The holiday season requires a close eye on the weather. Modern people do this, not by looking at the sky, but by consulting a smartphone. Yahoo, the most popular weather app, tells you the probability of rain, hour by hour.
But you don’t want to know the probability that it will rain. It either will rain or it won’t and you want to know which of these outcomes will occur. And you can never know whether such a prediction was accurate. Both rain and no rain are consistent with the claim that the probability that it would rain was 10 per cent.
The British meteorological office gives some help in interpretation. It suggests that if the probability of rain was 10 per cent you might be willing to hang your sheets out to dry, but not a shirt needed for an important dinner. While this may be useful advice, however, it is not an explanation of the meaning of the statement that the probability of rain is 10 per cent.
The analysis of probability originates in games of chance, in which the rules are sufficiently simple and well-defined that the game can be repeated in more or less identical form over and over again. If you toss a fair coin repeatedly, it will come up heads about 50 per cent of the time. If you can be bothered, you can verify that fact empirically. Perhaps more strikingly, the theory of probability tells you that if you repeatedly toss that coin 50 times you will get 23 or more heads about 67 per cent of the time, and you can verify that prediction empirically too.

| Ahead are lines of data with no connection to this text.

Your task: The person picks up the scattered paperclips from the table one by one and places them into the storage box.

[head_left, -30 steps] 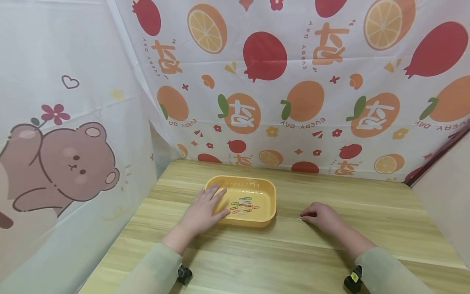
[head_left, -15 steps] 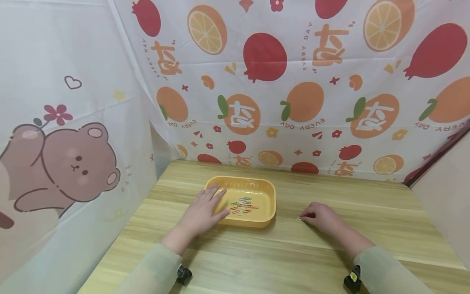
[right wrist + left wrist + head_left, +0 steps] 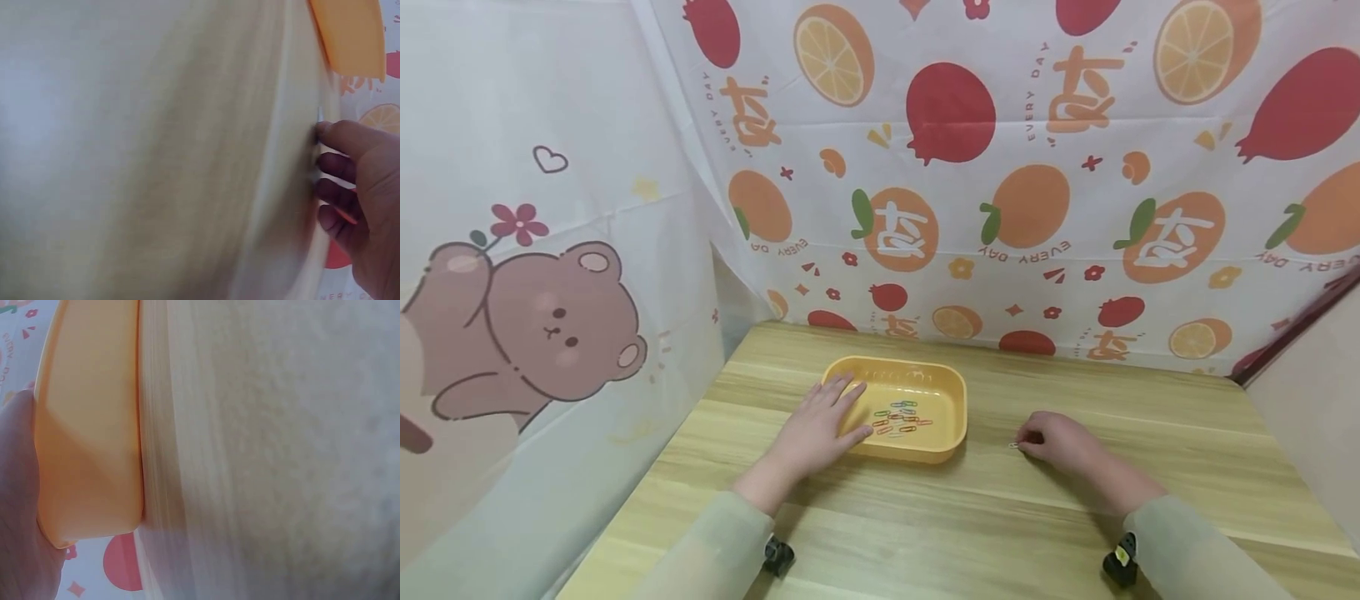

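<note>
A yellow rectangular tray (image 3: 917,455) sits on the wooden table with several coloured paper clips (image 3: 904,419) on its floor. Over its left side lies my left hand (image 3: 816,425), fingers spread and the thumb along the front rim. The left wrist view has the tray's side wall (image 3: 90,425) beside part of that hand (image 3: 19,487). To the right of the tray, my right hand (image 3: 1056,437) pinches a small pale paper clip (image 3: 1013,445) close to the tabletop. In the right wrist view, the clip's tip (image 3: 320,114) pokes out past the thumb and fingertip.
The wooden table (image 3: 925,525) reaches back to a fruit-print cloth (image 3: 955,208). A bear-print cloth (image 3: 557,333) hangs along the left side, and a pale panel (image 3: 1315,400) borders the right. Small black devices (image 3: 777,556) are worn at both wrists.
The head view has shifted slightly. Both hands stay nearly where they were, the left on the tray and the right at the paper clip.
</note>
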Motion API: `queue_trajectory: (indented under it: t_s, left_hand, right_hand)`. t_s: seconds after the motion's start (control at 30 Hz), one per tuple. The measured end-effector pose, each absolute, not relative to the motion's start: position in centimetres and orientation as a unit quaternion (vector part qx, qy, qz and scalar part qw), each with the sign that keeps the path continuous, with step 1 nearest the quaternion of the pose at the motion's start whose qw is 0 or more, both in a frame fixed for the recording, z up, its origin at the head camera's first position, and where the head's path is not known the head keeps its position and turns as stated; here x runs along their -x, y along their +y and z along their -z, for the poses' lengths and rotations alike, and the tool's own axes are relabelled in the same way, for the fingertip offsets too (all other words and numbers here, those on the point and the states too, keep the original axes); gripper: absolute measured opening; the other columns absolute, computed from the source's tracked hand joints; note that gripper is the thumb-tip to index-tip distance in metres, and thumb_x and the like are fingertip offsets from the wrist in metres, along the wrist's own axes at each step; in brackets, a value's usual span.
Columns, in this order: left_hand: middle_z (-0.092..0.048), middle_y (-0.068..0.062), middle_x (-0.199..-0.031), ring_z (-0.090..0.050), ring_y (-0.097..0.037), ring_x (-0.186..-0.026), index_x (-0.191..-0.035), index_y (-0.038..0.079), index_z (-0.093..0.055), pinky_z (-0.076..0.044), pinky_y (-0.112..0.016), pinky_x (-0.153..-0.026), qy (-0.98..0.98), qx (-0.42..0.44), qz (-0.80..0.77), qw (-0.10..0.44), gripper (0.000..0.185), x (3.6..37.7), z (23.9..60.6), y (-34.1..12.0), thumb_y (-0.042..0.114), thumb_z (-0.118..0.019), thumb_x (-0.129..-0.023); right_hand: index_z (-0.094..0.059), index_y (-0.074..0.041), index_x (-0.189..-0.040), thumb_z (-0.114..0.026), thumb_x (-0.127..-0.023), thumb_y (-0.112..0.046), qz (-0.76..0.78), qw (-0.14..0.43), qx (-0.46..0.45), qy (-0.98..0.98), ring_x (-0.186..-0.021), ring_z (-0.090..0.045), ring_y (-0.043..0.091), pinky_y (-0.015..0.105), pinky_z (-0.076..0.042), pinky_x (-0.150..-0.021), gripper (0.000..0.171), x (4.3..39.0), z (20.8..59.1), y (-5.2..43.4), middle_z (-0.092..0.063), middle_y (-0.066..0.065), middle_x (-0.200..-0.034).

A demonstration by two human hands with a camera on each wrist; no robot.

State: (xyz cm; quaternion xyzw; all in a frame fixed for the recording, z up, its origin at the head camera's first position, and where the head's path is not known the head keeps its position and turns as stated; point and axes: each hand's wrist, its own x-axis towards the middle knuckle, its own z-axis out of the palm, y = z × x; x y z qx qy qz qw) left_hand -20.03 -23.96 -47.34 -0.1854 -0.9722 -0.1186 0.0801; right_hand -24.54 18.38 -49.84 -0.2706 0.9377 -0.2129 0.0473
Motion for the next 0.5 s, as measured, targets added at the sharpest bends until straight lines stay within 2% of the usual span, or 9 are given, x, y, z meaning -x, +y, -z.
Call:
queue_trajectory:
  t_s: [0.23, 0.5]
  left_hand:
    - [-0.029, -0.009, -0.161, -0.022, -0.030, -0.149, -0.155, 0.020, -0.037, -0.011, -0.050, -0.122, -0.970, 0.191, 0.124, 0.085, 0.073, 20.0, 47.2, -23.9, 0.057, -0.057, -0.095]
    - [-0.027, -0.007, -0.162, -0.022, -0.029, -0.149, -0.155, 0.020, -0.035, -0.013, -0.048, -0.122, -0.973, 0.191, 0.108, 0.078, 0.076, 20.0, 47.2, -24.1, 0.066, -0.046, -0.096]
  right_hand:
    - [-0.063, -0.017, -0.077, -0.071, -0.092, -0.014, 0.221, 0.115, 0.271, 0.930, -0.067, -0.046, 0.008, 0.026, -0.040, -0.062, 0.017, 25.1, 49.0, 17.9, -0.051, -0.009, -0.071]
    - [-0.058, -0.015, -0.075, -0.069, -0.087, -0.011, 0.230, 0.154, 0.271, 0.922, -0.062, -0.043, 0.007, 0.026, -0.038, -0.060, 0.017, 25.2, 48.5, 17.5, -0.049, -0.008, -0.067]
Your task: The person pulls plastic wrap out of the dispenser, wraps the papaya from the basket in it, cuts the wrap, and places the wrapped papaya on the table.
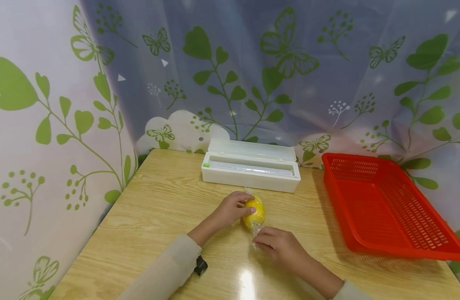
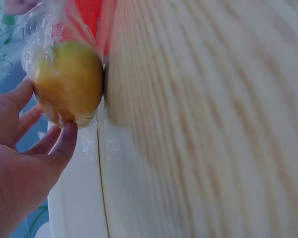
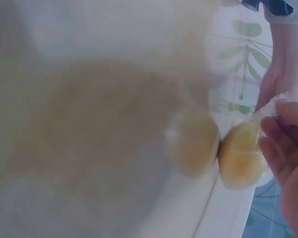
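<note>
1 left hand grips the yellow fruit in front of the white film dispenser and should brace it so the right hand, pinching the film tail, twists snugly.

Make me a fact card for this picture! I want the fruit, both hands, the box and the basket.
Fruit: yellow, inside clear wrap, on the table
Left hand: holds the fruit
Right hand: pinches the gathered wrap end
Box: white, lid open, long roll inside
Basket: red, right of the box
</note>
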The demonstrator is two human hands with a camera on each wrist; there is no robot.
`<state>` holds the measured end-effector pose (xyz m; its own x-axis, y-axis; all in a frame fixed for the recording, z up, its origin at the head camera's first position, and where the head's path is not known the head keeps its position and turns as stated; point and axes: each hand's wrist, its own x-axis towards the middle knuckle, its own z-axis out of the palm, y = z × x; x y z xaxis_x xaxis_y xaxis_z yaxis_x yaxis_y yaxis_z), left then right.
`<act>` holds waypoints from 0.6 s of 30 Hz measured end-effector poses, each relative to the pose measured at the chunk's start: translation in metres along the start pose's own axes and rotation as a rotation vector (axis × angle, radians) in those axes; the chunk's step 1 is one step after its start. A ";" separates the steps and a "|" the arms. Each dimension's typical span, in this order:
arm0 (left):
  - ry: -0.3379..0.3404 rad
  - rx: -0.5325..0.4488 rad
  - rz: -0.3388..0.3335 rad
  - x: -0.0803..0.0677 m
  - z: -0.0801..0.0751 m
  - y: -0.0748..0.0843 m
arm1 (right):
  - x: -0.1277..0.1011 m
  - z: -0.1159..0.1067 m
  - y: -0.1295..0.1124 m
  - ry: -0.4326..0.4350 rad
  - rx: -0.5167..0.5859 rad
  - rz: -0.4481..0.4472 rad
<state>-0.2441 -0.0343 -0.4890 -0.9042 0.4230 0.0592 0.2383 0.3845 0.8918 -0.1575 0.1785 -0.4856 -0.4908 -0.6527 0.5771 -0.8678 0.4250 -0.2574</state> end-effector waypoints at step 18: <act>-0.039 0.027 0.019 0.002 -0.001 0.001 | 0.037 -0.010 0.039 -0.023 0.397 0.497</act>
<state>-0.2458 -0.0340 -0.4873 -0.8852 0.4615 0.0582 0.2651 0.3978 0.8783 -0.2085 0.1769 -0.4661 -0.8403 -0.4522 0.2990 -0.4961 0.4191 -0.7604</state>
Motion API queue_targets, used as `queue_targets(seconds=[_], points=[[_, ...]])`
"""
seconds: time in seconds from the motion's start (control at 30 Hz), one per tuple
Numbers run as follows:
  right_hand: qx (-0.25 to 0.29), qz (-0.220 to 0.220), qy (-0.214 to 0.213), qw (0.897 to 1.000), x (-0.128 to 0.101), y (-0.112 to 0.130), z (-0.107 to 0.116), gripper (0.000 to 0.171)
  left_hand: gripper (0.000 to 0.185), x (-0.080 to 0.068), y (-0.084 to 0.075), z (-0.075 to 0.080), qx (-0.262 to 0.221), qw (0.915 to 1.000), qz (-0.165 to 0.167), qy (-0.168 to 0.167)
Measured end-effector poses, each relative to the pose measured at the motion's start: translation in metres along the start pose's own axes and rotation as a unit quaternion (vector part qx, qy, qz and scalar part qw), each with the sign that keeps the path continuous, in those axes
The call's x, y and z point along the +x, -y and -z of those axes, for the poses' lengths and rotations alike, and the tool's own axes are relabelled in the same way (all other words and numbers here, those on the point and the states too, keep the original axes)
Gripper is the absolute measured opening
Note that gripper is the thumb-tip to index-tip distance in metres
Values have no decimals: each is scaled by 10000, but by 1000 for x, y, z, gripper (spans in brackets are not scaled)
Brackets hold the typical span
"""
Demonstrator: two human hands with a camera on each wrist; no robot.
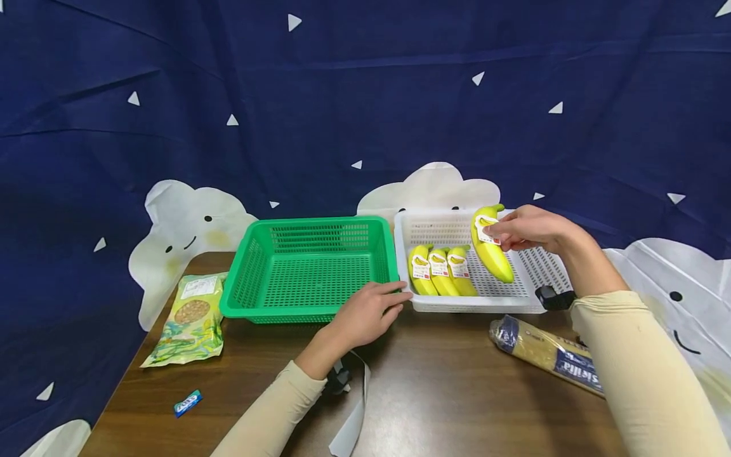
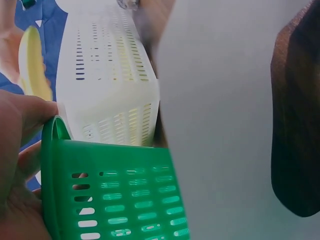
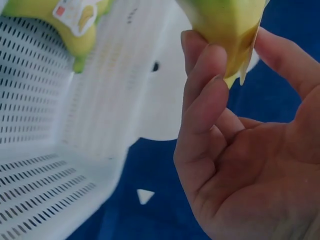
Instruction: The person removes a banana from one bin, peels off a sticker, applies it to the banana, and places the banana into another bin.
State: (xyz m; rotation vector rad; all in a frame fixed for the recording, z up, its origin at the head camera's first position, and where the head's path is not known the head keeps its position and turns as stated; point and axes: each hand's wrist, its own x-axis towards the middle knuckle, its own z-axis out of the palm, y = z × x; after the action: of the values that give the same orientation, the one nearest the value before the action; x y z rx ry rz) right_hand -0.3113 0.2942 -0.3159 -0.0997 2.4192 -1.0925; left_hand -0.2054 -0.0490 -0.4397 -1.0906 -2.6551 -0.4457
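In the head view my right hand pinches a yellow banana with a white label, holding it above the white basket. The right wrist view shows the thumb on one side of this banana and the fingertips on the other. Three more labelled bananas lie side by side at the left of the white basket. My left hand rests at the front right corner of the green basket, its fingers stretched towards the white basket's near left corner. No contents show inside the green basket.
A yellow-green food bag lies left of the green basket, with a small blue packet nearer me. A long pasta-like pack lies before the white basket, partly behind my right sleeve. A grey strap hangs near my left wrist.
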Motion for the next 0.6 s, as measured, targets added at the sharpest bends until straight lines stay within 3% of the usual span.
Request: queue_targets(seconds=[0.17, 0.43, 0.6], points=[[213, -280, -21, 9994, 21, -7, 4, 44, 33, 0, 1, -2, -60, 10000, -35, -19], [-119, -811, 34, 9966, 51, -21, 0, 41, 34, 1, 2, -1, -44, 10000, -23, 9], [-629, -1123, 135, 9916, 63, -31, -9, 39, 34, 0, 5, -2, -29, 10000, -4, 63]])
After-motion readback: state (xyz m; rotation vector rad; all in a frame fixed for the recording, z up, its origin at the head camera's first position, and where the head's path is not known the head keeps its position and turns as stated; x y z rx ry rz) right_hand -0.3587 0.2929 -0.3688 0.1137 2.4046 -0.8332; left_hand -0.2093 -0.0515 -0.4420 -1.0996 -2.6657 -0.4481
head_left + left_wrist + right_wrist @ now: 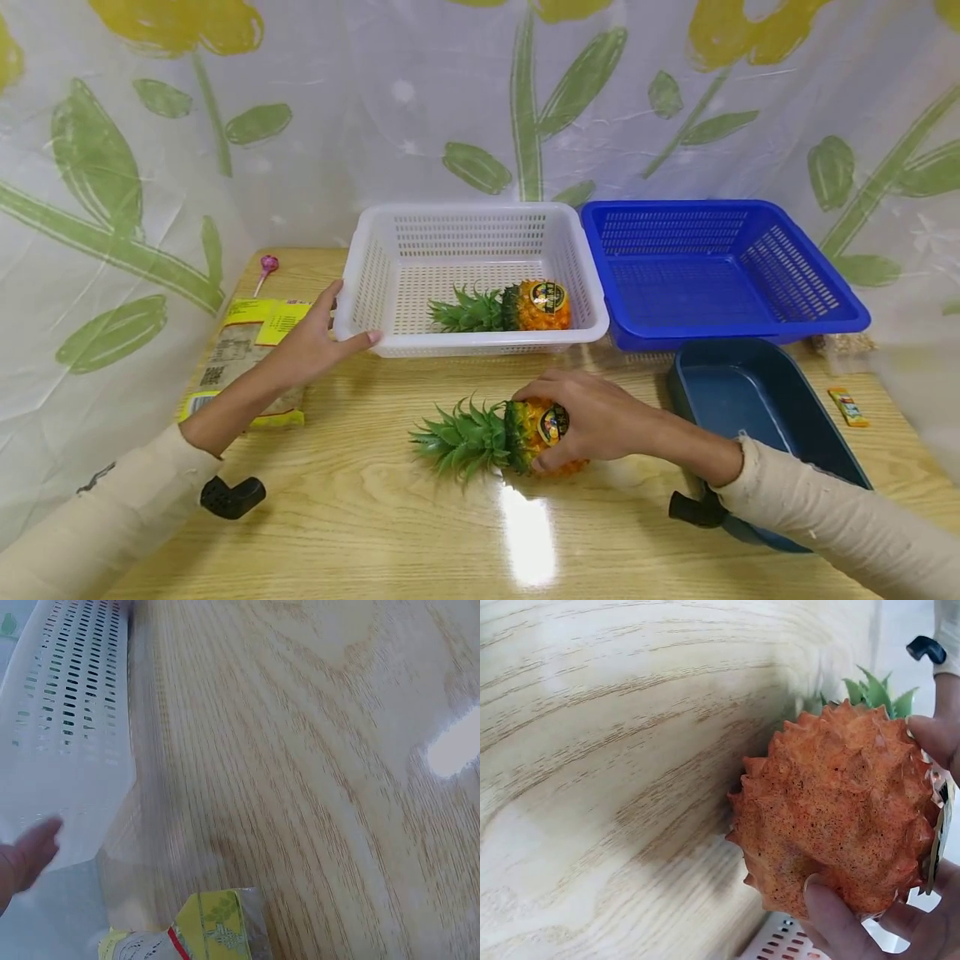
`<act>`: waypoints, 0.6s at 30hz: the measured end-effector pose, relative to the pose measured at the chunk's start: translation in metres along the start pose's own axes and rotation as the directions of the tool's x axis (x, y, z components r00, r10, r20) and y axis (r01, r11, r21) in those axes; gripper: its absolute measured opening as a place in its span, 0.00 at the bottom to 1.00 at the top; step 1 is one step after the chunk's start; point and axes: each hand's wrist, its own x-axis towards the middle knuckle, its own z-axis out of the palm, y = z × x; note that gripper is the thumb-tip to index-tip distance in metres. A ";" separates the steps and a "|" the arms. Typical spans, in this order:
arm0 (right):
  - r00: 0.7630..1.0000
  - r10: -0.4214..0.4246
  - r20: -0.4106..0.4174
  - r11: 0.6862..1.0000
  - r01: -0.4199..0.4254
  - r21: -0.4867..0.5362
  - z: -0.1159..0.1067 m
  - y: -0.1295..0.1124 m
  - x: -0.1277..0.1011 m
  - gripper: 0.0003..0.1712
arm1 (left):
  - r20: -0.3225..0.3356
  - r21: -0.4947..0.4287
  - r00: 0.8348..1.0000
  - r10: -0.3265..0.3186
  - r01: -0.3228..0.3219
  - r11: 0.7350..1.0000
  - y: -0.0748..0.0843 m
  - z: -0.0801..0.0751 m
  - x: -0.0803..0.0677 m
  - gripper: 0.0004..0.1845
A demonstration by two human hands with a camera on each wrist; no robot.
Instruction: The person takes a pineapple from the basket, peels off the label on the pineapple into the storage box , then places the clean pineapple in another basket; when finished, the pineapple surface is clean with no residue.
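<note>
A pineapple (474, 440) with an orange body, green crown and round dark label lies on its side on the table. My right hand (596, 417) grips its body from above, and the right wrist view shows the thumb and fingers around the spiky orange end (840, 814). At the left front corner of a white basket (480, 340), my left hand (307, 342) is spread, its thumb at the front rim and its fingers along the left side. Inside that basket lies another pineapple (543, 308), crown to the left. In the left wrist view the white basket's perforated side (75, 697) appears.
A blue basket (667, 287) stands right of the white one. Nearer, a dark teal tub (738, 392) sits partly under my right forearm. At left lie a yellow-and-clear package (240, 346) and a lollipop (268, 265). A small yellow packet (847, 407) rests at far right.
</note>
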 end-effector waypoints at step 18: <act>0.999 0.028 -0.016 0.999 -0.028 0.037 0.005 0.003 0.001 0.41 | -0.269 0.042 0.928 0.257 -0.255 0.966 0.037 0.005 -0.034 0.45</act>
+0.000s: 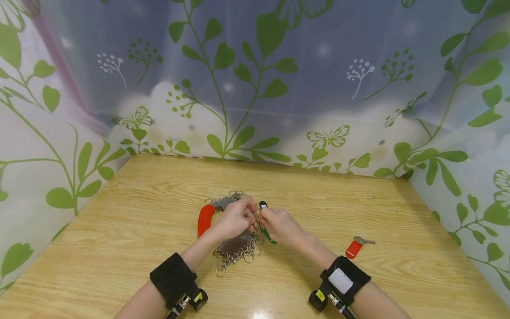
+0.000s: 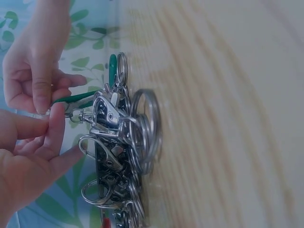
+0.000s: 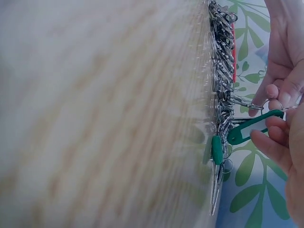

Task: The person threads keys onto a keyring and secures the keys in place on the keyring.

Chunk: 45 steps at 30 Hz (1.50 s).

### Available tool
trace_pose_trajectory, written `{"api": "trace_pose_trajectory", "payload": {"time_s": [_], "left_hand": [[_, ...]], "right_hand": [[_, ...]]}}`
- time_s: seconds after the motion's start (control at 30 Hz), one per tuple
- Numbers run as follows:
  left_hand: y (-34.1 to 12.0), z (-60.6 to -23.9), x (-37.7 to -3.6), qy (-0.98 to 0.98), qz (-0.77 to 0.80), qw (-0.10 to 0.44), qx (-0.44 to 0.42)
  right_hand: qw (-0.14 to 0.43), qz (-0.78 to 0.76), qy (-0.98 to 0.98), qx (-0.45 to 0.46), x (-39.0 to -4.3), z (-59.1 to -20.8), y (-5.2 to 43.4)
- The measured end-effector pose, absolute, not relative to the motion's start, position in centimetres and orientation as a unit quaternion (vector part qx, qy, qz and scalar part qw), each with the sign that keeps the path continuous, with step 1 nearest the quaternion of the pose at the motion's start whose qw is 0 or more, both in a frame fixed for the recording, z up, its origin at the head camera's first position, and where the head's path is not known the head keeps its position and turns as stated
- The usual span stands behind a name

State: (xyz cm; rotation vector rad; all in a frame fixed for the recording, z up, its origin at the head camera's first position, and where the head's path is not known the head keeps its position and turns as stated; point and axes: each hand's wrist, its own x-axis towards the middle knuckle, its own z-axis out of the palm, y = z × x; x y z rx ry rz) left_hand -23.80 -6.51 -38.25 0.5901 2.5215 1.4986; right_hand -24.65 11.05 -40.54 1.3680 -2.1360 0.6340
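My left hand [image 1: 235, 219] is over a dark metal holder [image 1: 237, 243] with a red handle [image 1: 205, 220] and many metal clasps and rings [image 1: 235, 256] along its edges. Its fingertips pinch a small metal ring [image 3: 272, 100], with a clasp [image 2: 81, 115] beside it. My right hand [image 1: 280, 225] holds a green key tag [image 3: 247, 130] close to that ring, the two hands nearly touching. Another green piece [image 3: 217, 150] hangs among the clasps. A black tag end [image 1: 263, 204] shows above the right fingers. Fingers partly hide the ring.
To the right on the wooden table [image 1: 311, 195] lies a red key tag [image 1: 353, 249] with a key [image 1: 364, 240]. A leaf-patterned curtain [image 1: 255, 110] rises behind the table and at both sides.
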Motion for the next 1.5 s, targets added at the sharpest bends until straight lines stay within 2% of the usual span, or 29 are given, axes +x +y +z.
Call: {"api": "trace_pose_trajectory", "payload": {"time_s": [0.2, 0.47, 0.57, 0.73, 0.9, 1.13, 1.3, 1.5], "left_hand": [[-6.4, -38.1, -23.8, 0.846, 0.502, 0.071, 0.165], [-6.4, -37.9, -24.1, 0.844, 0.512, 0.055, 0.152], [-6.5, -37.8, -24.1, 0.835, 0.527, 0.059, 0.148], [-6.9, -37.9, -24.2, 0.824, 0.543, 0.07, 0.148], [-7.4, -37.9, -24.3, 0.853, 0.489, 0.058, 0.171], [-7.4, -38.0, -24.3, 0.876, 0.416, 0.068, 0.233], [-7.4, -38.4, -24.2, 0.882, 0.406, 0.08, 0.224], [-7.2, -38.7, -23.8, 0.882, 0.406, 0.069, 0.229]], "right_hand": [[0.256, 0.235, -0.79, 0.505, -24.7, -40.5, 11.0], [0.28, 0.163, -0.787, 0.525, -24.4, -39.9, 10.8], [0.245, 0.194, -0.807, 0.5, -24.3, -39.8, 10.9], [0.153, 0.291, -0.845, 0.421, -24.4, -40.0, 11.1], [0.084, 0.345, -0.858, 0.371, -24.5, -39.9, 11.4], [0.088, 0.351, -0.858, 0.363, -24.3, -39.4, 11.5], [0.075, 0.362, -0.859, 0.355, -24.2, -39.4, 11.3], [0.057, 0.379, -0.854, 0.352, -23.9, -39.5, 11.1]]}}
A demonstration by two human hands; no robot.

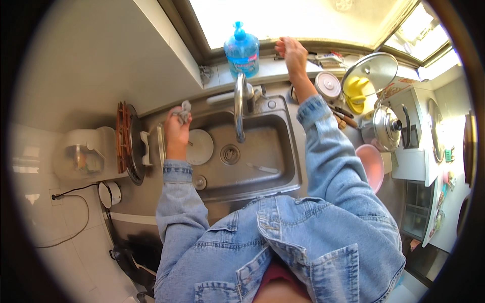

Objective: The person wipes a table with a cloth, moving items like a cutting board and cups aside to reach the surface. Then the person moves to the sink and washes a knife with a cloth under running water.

It is a stretch, but perhaps not a very long stretch, to extend this analysis of frequency to single events, and to say that the probability that England will win the toss in the fifth Ashes cricket test against Australia is 50 per cent. And that the probability the home side will win the toss at least 23 times in a decade of five-test match series is 67 per cent. Tosses to start sporting contests are repeated at similar events, and theory and experience validate the probabilistic approach.
Perhaps one could stretch the approach further and apply it to the probability of rain. The Met Office might form a view of tomorrow’s weather. Records might show that it rains on 10 per cent of similar days. The difficulty is defining exactly what is meant by “a similar day”. “A typical April day in England” is a rather loose concept.
However, this is not, in fact, what weather forecasters do. Their analysis is based on elaborate computer models and they tweak the assumptions of these models to generate many different predictions. What they mean when they say the probability of rain is 10 per cent is that rain occurs in 10 per cent of these simulations. The validity of that prediction depends on two rather implausible assumptions; that the model correctly describes the physical world, and that the range of assumptions made by the modellers properly reflects the full range of possible assumptions.
Despite these difficulties – and popular derision comparable to that experienced by economic forecasters – weather forecasters do rather well. Certainly short-term weather forecasts are better than medium-term economic forecasts. These weather forecasting models are constantly calibrated and adjusted in light of the wealth of data that the weather provides hour by hour, and the physical system that governs the weather is relatively constant, even if our understanding of it is limited.
In contrast, severe recessions, property bubbles and bank failures are relatively infrequent, and calibration by economists has come to mean tweaking models to better explain the past rather than revising them to better predict the future – a particularly dangerous methodology when there are many reasons to think that the underlying structure of the economy is in a state of constant flux.
The further one moves from mechanisms that are well understood and events that are frequently repeated, the less appropriate is the use of probabilistic language. What does it mean to say: “I am 90 per cent certain that the extinction of the dinosaurs was caused by an object hitting the earth at Yucatán?” Not, I think, that on 90 per cent of occasions on which the dinosaurs were wiped out, the cause was an asteroid landing in what is now Mexico. There is a difference – often elided – between a probability and a degree of confidence in a forecast. It is one reason why we are better at avoiding drizzle than financial crises.